Tuesday, February 19, 2013

Developing Error Opportunities

I'm never able to catch myself making a coding mistake before it happens.  The funny part, for me anyway, is after the fact when I discover what the issue really was — it was a trivial error.  And the pattern I followed leading up to the error was avoidable.  How could I not have seen this coming, I sometimes question.  Is the answer that only in hindsight are these types of things obvious in an activity as complex as writing software?  That may be the answer.  But even still, I think it is both interesting and worthwhile to think about this type of software development pattern.  What makes us predictably and repeatedly successful, and what makes us unpredictably and repeatedly error-prone?

You might argue that this simply human nature, we have to fail before we succeed, we learn from our mistakes, and the same mistake is never repeated twice.  I would certainly agree that learning how to program well is no different, at the biological level, from learning anything else.  Conceptually, I think it's a little different because not only do we need to take incomplete problem descriptions and form our own abstractions in a language that the machine understands, we have a given set of tools already at our disposal. Generic tools somebody else has coded and made available for our use.  And since they're generic, they might apply to at least part of the specific problem we've set out to solve.  But this rarely goes smoothly.  We want to avoid reinventing the wheel, and yet, existing tools, that fit nicely with their designer's abstract mode of thought, may not match ours.
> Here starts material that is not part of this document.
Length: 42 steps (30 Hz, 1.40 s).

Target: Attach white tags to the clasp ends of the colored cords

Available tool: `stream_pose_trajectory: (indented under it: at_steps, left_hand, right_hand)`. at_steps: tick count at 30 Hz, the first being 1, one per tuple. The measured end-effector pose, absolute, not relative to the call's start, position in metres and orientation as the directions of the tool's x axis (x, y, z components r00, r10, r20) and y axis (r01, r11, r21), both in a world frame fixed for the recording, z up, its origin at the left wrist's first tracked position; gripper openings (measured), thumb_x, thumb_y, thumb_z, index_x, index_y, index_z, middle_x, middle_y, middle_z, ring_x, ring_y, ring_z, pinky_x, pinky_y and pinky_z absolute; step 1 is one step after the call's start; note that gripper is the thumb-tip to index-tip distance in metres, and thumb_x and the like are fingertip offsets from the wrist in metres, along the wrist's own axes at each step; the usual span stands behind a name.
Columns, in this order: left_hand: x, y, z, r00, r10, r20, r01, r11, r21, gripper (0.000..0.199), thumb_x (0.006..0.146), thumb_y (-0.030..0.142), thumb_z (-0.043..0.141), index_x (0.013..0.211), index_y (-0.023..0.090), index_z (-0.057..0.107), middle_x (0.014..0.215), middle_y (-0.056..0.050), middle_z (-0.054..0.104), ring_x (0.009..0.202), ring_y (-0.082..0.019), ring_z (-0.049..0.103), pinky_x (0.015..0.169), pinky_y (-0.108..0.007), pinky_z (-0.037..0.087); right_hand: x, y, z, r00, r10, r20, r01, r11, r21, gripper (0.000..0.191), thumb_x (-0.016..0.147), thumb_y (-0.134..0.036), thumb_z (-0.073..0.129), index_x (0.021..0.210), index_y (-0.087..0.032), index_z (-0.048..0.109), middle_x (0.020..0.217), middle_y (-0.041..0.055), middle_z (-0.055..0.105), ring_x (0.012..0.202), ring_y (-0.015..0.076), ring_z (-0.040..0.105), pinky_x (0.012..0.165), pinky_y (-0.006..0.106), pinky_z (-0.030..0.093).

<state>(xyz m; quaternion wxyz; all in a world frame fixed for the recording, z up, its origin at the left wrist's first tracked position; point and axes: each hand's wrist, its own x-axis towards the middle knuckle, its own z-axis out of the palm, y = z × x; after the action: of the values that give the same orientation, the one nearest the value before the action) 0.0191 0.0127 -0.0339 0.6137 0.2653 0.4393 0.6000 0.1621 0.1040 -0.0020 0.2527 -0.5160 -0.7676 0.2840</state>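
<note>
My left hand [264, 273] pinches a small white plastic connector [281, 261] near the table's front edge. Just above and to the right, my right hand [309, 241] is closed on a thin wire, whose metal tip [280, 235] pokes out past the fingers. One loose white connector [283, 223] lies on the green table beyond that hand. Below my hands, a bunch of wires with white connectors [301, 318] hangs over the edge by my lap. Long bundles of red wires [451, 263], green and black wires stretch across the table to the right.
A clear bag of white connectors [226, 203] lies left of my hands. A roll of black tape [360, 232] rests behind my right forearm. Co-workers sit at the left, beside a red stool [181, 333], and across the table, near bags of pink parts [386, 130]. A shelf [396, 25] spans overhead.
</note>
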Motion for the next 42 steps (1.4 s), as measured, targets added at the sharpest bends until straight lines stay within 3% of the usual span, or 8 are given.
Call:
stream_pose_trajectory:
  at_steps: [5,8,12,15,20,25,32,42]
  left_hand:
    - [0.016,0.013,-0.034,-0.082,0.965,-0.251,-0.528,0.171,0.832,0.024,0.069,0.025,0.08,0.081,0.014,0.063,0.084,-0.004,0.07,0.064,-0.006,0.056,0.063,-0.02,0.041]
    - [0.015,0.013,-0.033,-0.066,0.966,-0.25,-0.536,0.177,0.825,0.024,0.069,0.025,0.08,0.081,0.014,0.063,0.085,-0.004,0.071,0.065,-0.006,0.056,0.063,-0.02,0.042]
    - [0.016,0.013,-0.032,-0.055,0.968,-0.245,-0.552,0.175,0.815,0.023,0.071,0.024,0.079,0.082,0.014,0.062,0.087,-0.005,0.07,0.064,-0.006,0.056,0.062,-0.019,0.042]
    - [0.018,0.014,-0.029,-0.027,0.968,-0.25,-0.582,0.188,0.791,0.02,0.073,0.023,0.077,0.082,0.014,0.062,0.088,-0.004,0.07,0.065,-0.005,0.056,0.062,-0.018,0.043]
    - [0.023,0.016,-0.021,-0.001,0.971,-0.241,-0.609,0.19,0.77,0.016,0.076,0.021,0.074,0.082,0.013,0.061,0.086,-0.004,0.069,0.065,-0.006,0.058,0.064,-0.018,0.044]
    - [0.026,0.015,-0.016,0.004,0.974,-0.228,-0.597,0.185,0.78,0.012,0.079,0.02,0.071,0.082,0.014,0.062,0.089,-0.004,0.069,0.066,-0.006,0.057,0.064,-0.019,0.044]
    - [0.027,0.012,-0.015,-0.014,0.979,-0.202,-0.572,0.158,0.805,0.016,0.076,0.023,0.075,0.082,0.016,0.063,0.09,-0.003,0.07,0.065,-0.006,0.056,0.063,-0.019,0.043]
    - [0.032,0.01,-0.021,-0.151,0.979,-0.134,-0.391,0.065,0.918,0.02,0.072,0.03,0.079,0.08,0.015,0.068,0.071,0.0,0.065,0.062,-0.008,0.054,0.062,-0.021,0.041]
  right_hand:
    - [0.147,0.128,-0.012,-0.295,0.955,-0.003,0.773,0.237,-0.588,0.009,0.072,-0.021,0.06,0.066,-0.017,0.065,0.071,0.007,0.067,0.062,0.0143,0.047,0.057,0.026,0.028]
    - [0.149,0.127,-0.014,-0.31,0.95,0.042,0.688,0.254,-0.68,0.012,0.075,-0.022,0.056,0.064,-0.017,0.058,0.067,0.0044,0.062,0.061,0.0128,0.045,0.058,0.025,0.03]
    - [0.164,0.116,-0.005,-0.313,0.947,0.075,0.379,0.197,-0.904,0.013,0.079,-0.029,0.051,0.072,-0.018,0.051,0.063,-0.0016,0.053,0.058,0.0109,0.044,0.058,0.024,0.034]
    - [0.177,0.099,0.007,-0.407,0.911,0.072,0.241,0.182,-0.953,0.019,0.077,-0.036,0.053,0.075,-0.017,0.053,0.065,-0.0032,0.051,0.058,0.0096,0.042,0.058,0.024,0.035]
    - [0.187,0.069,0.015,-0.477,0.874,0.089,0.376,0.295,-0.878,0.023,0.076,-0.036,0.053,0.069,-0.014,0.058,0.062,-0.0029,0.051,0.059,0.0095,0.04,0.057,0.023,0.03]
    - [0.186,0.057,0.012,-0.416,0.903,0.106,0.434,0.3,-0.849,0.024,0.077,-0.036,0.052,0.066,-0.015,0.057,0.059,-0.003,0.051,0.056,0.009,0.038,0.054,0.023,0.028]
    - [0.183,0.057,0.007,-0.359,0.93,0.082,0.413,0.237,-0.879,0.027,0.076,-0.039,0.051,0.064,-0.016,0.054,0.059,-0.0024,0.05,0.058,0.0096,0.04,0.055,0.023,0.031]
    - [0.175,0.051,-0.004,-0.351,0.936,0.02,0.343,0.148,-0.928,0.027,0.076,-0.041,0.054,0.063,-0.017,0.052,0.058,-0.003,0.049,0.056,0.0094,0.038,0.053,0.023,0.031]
And this is no means the cause of the repeated anti-patterns — patterns that work against us instead of for us — we just tend to follow patterns too closely.  Consider using someone else's component versus writing our own.  We're smart, we don't want to create more work for ourselves.  Reusing an existing component is advantageous.  And since we already know how the component works, because we've seen it in action elsewhere, it's reliable.  And predictable.  But not necessarily in this new context in which we're using it.  This is where our productive pattern breaks down — simply due to the fact that we're over-utilizing our pattern strength.  Relying on patterns that have worked in the past isn't a bad thing, but we tend to overlook some nuances when everything comes pre-assembled.

Its tough to think about an approach to reduce the opportunity for error during the software development life cycle without introducing too much big-upfront-design.  Trying to close every single gap by planning out every single contingency for a relatively small piece of code is not very efficient, and not very agile.  I think the best we can do is try to acknowledge our human fallibility and document the interesting ways it impedes our code-writing velocity.